/---
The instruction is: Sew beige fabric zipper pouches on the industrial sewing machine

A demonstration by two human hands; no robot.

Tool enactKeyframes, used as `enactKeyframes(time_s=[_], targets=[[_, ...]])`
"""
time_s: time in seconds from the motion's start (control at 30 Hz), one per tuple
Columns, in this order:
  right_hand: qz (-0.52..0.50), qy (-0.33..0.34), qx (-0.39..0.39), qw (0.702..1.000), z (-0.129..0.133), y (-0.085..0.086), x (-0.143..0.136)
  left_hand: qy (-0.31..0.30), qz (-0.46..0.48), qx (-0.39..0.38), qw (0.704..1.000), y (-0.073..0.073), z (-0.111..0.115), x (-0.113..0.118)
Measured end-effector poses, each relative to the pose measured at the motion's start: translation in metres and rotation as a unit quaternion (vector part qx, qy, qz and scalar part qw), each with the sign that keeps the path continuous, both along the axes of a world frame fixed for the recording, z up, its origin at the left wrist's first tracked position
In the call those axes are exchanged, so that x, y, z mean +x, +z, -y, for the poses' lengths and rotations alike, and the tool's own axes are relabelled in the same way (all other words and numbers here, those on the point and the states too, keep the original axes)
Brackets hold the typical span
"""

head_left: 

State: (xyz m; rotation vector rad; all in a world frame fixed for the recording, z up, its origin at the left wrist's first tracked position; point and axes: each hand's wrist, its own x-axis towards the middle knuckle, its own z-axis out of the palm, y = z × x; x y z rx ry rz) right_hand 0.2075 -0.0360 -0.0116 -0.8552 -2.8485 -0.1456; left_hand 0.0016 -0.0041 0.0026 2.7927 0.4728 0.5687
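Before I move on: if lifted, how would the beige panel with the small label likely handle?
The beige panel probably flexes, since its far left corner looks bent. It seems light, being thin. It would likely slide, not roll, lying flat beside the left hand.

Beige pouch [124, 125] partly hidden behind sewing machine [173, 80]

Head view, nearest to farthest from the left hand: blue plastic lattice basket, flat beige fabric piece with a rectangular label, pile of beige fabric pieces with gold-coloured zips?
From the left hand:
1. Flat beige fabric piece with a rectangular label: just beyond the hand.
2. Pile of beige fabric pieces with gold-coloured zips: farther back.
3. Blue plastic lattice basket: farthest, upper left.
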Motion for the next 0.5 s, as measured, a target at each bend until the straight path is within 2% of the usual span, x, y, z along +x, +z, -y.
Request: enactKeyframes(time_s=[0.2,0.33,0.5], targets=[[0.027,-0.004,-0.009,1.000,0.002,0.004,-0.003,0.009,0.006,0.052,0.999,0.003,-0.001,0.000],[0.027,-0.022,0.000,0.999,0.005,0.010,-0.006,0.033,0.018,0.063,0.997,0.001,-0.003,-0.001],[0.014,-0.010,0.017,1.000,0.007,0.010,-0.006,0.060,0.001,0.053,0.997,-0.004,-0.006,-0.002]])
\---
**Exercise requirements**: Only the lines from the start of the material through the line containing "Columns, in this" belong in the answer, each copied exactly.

**Exercise output**:
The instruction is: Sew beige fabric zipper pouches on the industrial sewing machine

A demonstration by two human hands; no robot.

Tool enactKeyframes, used as `enactKeyframes(time_s=[_], targets=[[_, ...]])`
"""
time_s: time in seconds from the motion's start (control at 30 Hz), one per tuple
Columns, in this order:

Here the exercise is finished.